Finally getting a chance to look at this again after being dragged on to another project.

I'm not totally sure as the way this works with high being false and low being true, plus the nomenclature of assert and deassert, especially with NOT ready for data suggesting to me that is saying you're not ready for data, but, I think is meaning when you're ready for data, the signal is low, which is actually a high voltage - arrrgghhhh :D...

...I think, this waveform which is snipped form my picoscope trace, which is D0-7 being data, D8 being DAV, D9 ATN, D10 NRFD and NDAC D11 shows the signals are not quite correct and the last databyte sent is 0x0D which is CR, so I'm never getting line feed.
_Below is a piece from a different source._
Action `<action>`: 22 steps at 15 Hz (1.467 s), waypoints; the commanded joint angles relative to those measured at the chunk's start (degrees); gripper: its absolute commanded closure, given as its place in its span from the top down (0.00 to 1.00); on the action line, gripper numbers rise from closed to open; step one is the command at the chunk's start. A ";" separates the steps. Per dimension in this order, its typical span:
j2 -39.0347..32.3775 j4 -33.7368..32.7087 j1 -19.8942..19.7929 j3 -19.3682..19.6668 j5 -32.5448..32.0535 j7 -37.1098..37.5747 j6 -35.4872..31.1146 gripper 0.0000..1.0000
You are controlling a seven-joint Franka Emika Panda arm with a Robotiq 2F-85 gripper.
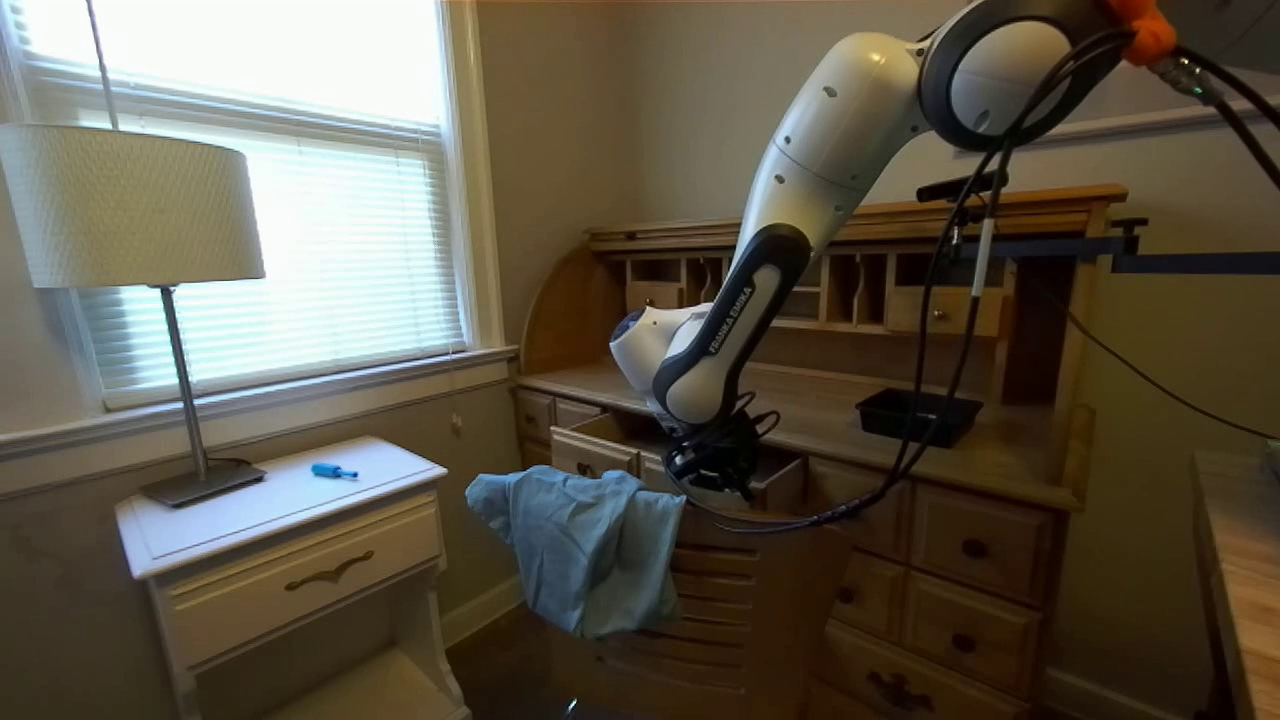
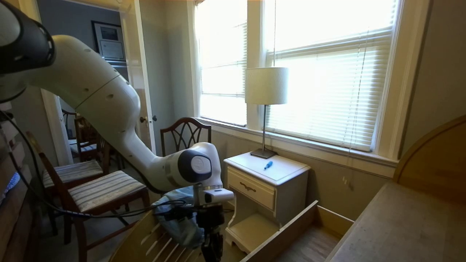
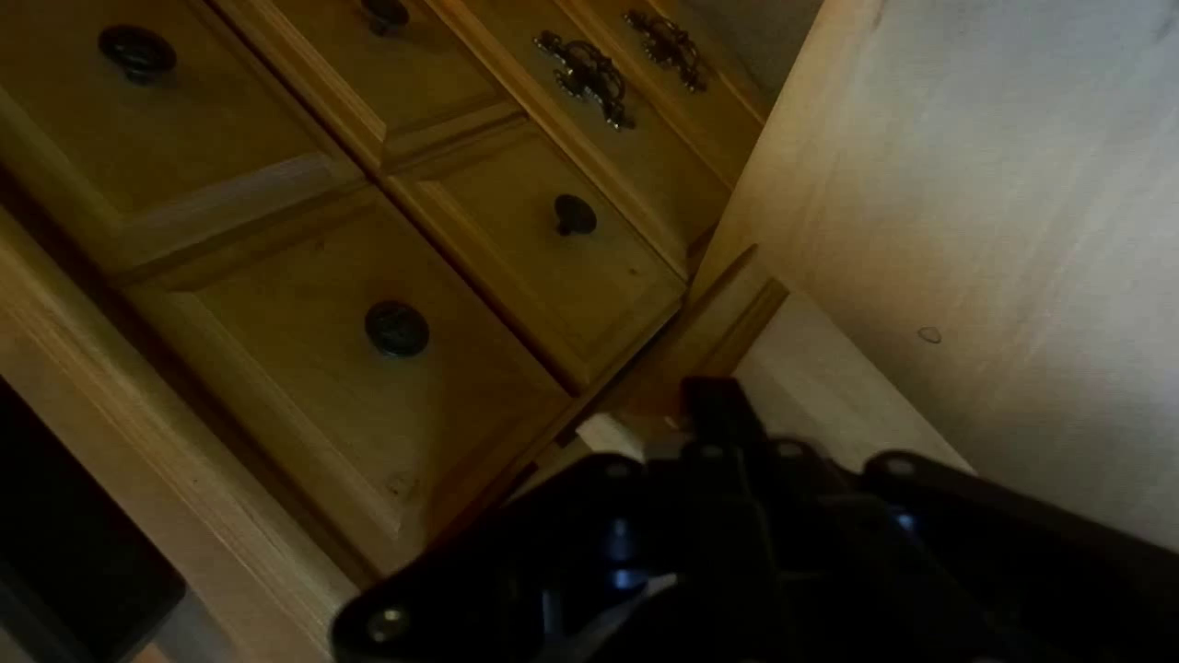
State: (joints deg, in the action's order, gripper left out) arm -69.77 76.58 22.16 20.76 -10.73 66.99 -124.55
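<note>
My black gripper [image 3: 714, 391] looks shut in the wrist view, with its fingers together and nothing visible between them. It is dark and its lower part is hard to make out. In both exterior views the gripper [image 1: 728, 480] [image 2: 213, 245] points down close to the front of a pulled-out wooden desk drawer [image 1: 595, 452] [image 2: 284, 238]. The drawer's corner [image 3: 746, 295] shows just beyond the fingertips. I cannot tell whether they touch it. A blue cloth [image 1: 590, 550] [image 2: 182, 229] hangs over a slatted wooden chair back [image 1: 720, 600], beside the gripper.
The roll-top desk [image 1: 1000, 455] bears a black tray [image 1: 915, 415]. Shut drawers with dark knobs [image 3: 396, 329] lie beyond the gripper. A white nightstand [image 1: 290, 500] holds a lamp [image 1: 130, 205] and a blue screwdriver-like tool [image 1: 335, 471]. Striped-seat chairs [image 2: 105, 189] stand behind the arm.
</note>
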 commanded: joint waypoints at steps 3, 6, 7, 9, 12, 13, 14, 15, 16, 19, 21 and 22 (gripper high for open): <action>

This is data only, the commands have already been read.

Edit, the D0-D12 have been snipped off my screenshot somehow, but top to bottom, first eight signals are data D1-D8. DAV is blue, NRFD is green and NDAC browny beige. ATN is red.

I realise there's a lengthy delay between DAV going low and NRFD going low for the first byte (720us), I think that's because FreeRTOS is in another task and it's only when it switches to the GPIB task that there's a flurry of activity as the program has GPIB control for that timer tick.

If you look at figure 2.3 in the manual link you sent me, that looks not quite the same as what I have here. Although DAV goes low then NRFD goes low after 720us, then NDAC high just after for the first transaction, DAV is going high at exactly the same time as NDAC.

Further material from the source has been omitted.